Genome Science Training Program Student Handbook
Driven by large-scale initiatives such as the Human Genome, ENCODE, Genotype-Tissue Expression (GTEx), Cancer Genome Atlas (TCGA), Centers for Common Disease Genomics (CCDG), Centers for Mendelian Genomics (CMG), TOPMed, and Human Microbiome Projects, genomics has taken a central role in the biomedical sciences. At the same time, advances in computation are driving the mathematical sciences forward. These factors, the increasingly quantitative nature of biomedical research, the explosive growth of genomic data, and the appreciation of the importance of big data and data science have resulted in a rapidly increasing demand for individuals trained at the interface of genomics and the mathematical sciences. The successful translation of genomic data to address questions of human health and disease requires individuals trained at this interface. At the same time, there is a severe shortage of individuals with this training. The focus on big data and data science in biomedicine is expanding this need further. Strong, quantitatively focused potential trainees are in extraordinary demand in competing areas, notably in business and finance.
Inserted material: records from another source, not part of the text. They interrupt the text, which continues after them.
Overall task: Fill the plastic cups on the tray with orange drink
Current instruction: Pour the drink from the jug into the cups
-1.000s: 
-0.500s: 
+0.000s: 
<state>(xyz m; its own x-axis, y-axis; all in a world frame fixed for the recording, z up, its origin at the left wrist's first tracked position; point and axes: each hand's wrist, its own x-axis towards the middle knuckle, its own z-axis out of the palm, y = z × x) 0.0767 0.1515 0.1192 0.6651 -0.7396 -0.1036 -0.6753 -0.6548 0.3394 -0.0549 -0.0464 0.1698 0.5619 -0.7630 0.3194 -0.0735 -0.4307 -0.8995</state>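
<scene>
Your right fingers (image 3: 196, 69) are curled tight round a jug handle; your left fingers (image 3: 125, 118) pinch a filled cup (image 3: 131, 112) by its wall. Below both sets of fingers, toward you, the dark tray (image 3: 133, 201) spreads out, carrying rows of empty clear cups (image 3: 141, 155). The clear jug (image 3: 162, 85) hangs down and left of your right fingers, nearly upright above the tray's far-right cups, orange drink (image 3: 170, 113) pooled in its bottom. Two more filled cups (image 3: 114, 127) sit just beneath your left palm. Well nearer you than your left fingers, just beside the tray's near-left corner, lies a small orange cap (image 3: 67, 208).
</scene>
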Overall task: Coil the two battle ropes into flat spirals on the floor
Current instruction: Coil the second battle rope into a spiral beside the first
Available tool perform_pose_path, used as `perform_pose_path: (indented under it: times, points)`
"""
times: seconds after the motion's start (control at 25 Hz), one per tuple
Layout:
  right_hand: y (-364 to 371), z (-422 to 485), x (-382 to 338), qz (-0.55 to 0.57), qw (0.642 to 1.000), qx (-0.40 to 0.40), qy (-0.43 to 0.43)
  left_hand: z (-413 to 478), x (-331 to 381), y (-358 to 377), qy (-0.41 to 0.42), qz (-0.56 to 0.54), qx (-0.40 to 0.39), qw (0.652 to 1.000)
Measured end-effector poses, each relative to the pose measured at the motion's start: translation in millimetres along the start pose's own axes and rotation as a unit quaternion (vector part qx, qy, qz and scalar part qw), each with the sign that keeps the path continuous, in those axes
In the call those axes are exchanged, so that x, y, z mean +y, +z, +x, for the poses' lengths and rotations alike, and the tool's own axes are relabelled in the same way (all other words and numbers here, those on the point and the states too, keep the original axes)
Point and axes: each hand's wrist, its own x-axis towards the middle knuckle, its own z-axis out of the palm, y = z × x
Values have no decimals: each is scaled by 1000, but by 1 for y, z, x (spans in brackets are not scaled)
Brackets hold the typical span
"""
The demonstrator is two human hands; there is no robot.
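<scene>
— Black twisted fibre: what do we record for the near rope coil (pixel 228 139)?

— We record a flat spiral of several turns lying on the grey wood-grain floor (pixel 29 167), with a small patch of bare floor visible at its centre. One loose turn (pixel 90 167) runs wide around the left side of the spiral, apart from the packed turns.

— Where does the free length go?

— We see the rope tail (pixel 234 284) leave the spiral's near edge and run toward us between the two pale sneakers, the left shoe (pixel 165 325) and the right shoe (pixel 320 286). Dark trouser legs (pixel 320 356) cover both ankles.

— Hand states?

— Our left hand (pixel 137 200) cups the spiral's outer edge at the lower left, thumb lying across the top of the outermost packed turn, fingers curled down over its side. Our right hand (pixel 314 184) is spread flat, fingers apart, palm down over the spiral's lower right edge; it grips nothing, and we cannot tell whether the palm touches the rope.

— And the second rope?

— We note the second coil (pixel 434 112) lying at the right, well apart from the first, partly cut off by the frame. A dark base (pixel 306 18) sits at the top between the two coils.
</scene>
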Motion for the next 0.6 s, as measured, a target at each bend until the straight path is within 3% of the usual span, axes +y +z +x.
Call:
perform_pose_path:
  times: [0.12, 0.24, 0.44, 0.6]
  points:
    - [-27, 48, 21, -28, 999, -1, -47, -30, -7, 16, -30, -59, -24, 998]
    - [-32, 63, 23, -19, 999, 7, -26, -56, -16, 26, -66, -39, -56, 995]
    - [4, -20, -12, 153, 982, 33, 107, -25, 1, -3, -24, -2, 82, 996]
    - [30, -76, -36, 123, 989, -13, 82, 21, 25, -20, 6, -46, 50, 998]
The UM GSTP is one of the first NHGRI-funded T32s. Now in its 25th year of continuous funding, the GSTP has trained 122 individuals. The GSTP seeks to address the aforementioned challenges by training predoctoral and postdoctoral scholars at the interface of genomics and the mathematical sciences, with particular emphasis on statistical genomicists, genomic epidemiologists, bioinformaticians, data scientists, and molecular genomicists with strong training in statistics and computation. Since only a relative handful of individuals are trained in these areas each year, this shortage is now even more acute. Graduates of the GSTP will continue to help fill the need for such individuals, and so help the NHGRI achieve its goals of translation of genome research into advances in understanding the genetic basis of human health and disease. The fundamental premise of the GSTP is that graduates should have substantial training in the mathematical sciences, the biological sciences, and at their interface. This training facilitates communication between disciplines, identification of important problems, and identification of the mathematical and computational tools required to solve those problems. Graduates are well-trained statistical genomicists, bioinformaticians, data scientists, molecular genomicists, or genomic epidemiologists well versed in statistics and computation who take positions in academis, government, or industry.
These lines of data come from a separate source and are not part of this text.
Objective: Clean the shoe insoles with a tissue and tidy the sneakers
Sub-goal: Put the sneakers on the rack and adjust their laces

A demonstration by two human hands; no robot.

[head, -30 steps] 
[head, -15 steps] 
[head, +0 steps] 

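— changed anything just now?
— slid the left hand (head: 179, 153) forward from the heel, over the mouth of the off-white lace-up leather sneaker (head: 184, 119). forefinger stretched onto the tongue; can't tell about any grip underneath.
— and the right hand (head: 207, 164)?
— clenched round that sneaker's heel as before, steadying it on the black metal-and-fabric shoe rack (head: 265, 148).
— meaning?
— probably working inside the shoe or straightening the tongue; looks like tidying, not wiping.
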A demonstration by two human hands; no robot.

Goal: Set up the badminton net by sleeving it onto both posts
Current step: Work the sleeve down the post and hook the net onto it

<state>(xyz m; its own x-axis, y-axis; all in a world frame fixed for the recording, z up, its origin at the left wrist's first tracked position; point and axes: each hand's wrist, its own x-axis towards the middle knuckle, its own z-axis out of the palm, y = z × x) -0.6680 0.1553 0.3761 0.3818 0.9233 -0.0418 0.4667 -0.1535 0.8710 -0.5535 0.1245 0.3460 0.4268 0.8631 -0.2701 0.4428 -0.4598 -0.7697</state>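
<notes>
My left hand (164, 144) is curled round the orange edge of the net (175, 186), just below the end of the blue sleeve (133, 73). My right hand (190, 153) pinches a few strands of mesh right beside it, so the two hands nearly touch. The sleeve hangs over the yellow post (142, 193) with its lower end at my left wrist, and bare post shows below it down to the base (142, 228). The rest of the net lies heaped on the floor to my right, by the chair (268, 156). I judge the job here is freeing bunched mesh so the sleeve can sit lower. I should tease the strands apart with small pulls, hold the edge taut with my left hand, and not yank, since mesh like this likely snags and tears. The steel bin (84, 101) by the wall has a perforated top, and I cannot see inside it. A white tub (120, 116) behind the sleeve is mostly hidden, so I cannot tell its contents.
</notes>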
The University of Michigan is one of the nation's great public institutions of higher education, and has for many years been a leader in genetics, genomics, and the mathematical sciences. Faculty members in the Departments of Biostatistics, Epidemiology, Human Genetics, and Bioinformatics are involved in research and training in statistical, computational, and molecular genetics. Faculty in the Departments of Biological Chemistry, Ecology and Evolutionary Biology, Environmental Health Sciences, Microbiology and Immunology, Nutritional Sciences and Statistics also are involved in this activity (see faculty). Most teaching at the University is done during a two-semester academic year running from early September through late April. Graduate programs at the University are administered through the Horace H. Rackham School of Graduate Studies.
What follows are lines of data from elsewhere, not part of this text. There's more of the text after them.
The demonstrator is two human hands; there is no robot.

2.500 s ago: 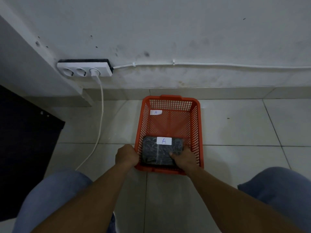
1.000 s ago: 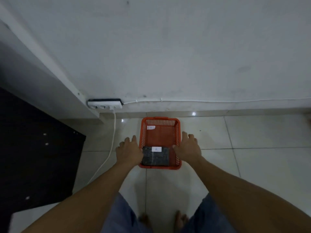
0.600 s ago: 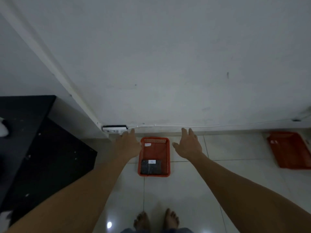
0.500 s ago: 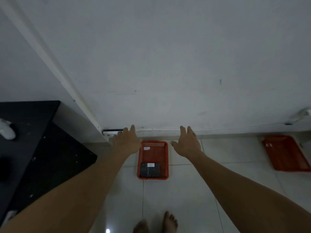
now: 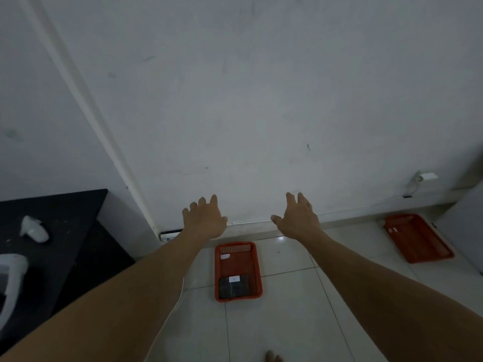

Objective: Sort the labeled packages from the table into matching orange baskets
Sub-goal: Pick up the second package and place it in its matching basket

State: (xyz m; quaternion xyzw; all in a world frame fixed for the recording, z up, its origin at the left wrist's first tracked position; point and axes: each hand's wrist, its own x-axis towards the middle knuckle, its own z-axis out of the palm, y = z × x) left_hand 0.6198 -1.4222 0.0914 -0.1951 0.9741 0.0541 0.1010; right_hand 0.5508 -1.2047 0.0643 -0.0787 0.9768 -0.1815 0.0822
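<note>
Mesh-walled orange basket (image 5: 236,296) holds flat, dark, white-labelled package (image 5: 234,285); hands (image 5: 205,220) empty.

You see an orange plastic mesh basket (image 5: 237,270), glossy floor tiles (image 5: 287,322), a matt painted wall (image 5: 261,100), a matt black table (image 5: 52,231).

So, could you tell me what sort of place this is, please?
Probably a plain indoor room, perhaps at home: a pale tiled floor, a bare scuffed white wall, orange baskets set along the wall's foot, and a black table on the left.
</note>
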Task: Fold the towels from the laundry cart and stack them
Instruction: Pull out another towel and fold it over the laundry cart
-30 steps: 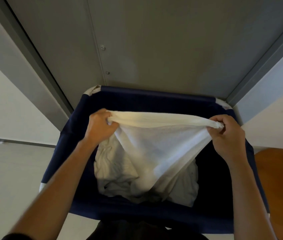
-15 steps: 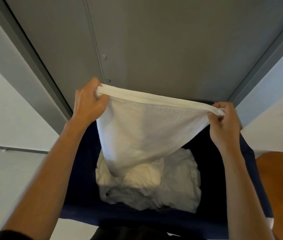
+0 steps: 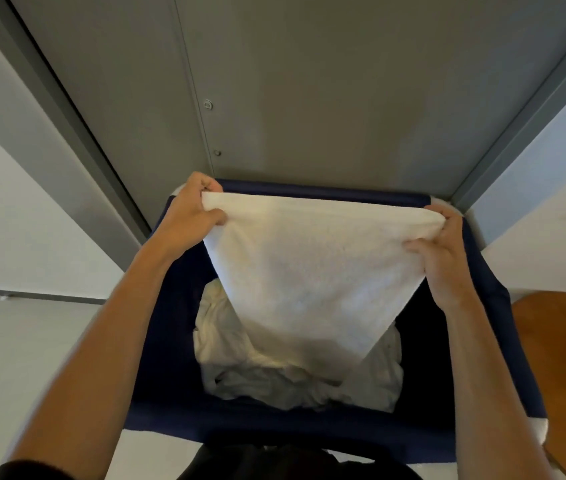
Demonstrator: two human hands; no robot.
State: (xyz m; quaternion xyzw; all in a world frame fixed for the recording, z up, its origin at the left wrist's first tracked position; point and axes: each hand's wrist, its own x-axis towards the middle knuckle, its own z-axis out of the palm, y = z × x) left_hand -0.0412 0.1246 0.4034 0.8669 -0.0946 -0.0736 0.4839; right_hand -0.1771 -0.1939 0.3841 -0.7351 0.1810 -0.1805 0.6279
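A white towel (image 3: 309,271) is held up over the navy fabric laundry cart (image 3: 167,341), stretched between two hands. One top corner is pinched by the left hand (image 3: 188,216), with the fingers curled over the hem. The other top corner is gripped by the right hand (image 3: 444,261). The cloth hangs down into the cart's opening, above a crumpled heap of white towels (image 3: 274,382) lying at the bottom; whether it touches them cannot be told. The cart is set close against a grey metal panel (image 3: 309,81), on which two round fasteners (image 3: 208,105) are seen beside a vertical seam. The panel is bordered by a darker grey frame (image 3: 77,116). A white wall (image 3: 14,220) and a pale floor (image 3: 14,358) are seen to the left, and a pale blue wall (image 3: 534,168) to the right. A rounded orange-brown wooden surface (image 3: 565,358) is seen just beside the cart's right wall.
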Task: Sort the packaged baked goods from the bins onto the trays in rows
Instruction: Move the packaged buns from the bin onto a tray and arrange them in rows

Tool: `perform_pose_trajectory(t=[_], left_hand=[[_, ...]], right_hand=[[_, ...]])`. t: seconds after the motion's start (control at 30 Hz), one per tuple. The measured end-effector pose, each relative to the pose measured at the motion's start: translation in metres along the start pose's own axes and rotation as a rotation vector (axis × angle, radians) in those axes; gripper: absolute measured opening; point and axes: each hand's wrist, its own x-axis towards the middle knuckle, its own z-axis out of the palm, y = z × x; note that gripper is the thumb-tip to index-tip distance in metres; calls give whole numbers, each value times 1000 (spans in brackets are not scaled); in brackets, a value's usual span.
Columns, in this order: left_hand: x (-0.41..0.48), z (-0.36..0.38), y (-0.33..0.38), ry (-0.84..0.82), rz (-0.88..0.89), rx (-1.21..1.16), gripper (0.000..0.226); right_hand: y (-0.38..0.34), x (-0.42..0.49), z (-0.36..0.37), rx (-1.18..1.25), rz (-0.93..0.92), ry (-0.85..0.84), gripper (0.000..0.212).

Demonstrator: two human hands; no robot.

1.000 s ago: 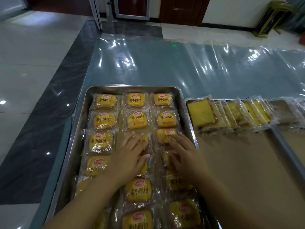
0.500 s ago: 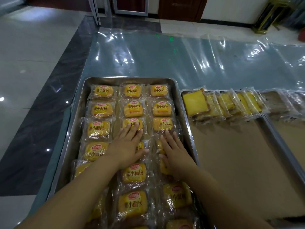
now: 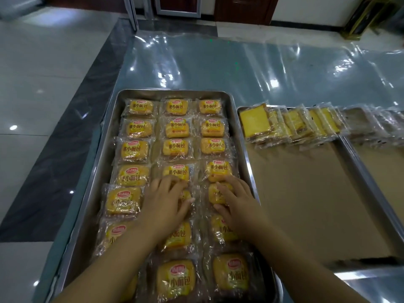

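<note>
A steel tray (image 3: 105,162) holds three columns of small yellow buns in clear wrappers, several rows deep. My left hand (image 3: 165,202) lies flat on a wrapped bun (image 3: 184,196) in the middle column, fingertips reaching the bun above (image 3: 176,171). My right hand (image 3: 237,199) rests with spread fingers on a wrapped bun (image 3: 215,193) in the right column. A second tray (image 3: 358,162) to the right has a brown paper liner and a far row of wrapped yellow cake slices (image 3: 288,123) leaning on one another.
A third tray (image 3: 391,158) with wrapped slices lies at the far right. All trays sit on a table under a shiny plastic sheet (image 3: 240,62). Tiled floor lies to the left. The near part of the lined tray shows bare paper.
Both hands have slid back toward me along the middle and right columns, from the fourth row to the fifth. The camera has tilted, so the trays sit a little lower in view.
</note>
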Motion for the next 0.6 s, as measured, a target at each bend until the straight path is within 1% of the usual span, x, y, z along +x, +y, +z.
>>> perform_pose_trajectory(t=[0.1, 0.17, 0.3, 0.37, 0.43, 0.5, 0.6], left_hand=[[-20, 13, 6, -87, -51, 65, 61], [-28, 22, 9, -140, -54, 121, 71], [-28, 25, 6, -181, -55, 118, 78], [-23, 21, 3, -145, -36, 125, 80], [-15, 18, 0, -134, -19, 121, 88], [-8, 19, -4, -197, -17, 137, 96], [-2, 24, -8, -328, -7, 192, 98]], right_hand=[[-2, -9, 11, -46, 66, -167, 68], [-2, -13, 19, -97, 64, -224, 71], [1, -18, 22, -101, 25, -210, 70], [3, -18, 22, -96, 16, -221, 71], [3, -18, 22, -111, 7, -238, 72], [3, -17, 23, -134, -1, -251, 73], [3, -17, 24, -163, -14, -266, 73]])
The Department of Biostatistics was established in 1959 in the School of Public Health and grew to prominence starting in 1971 under the leadership of Richard Cornell. Department research emphasizes the development of statistical methods and computational tools and their application to biomedicine. The Department has a strong research focus in genetics and genomics. Other Department methods strengths include computational statistics and big data; survival and longitudinal data; clinical trials; non- and semiparametric modeling; Bayesian methods; analysis of sample surveys; and analysis with missing data. Other substantive research areas include epidemiology, cancer, gerontology, organ failure and transplantation, diabetes, ophthalmology, and imaging. The Department is home to the UM Center for Statistical Genetics, directed by GSTP Director Michael Boehnke.
The Department of Epidemiology in the School of Public Health was established in 1941 by Thomas Francis Jr. The Department practices epidemiology as a broad scientific discipline addressing the causes of health and disease in populations, integrating causal concepts at the molecular, cellular, environmental, medical, and social levels. The Department has a strong commitment to research and training in genetic epidemiology. Other department research foci include infectious disease, chronic disease, molecular epidemiology, social epidemiology, psychiatric epidemiology, global health, environmental and occupational health, reproductive, perinatal, and pediatric health, and epidemiologic modeling and methods.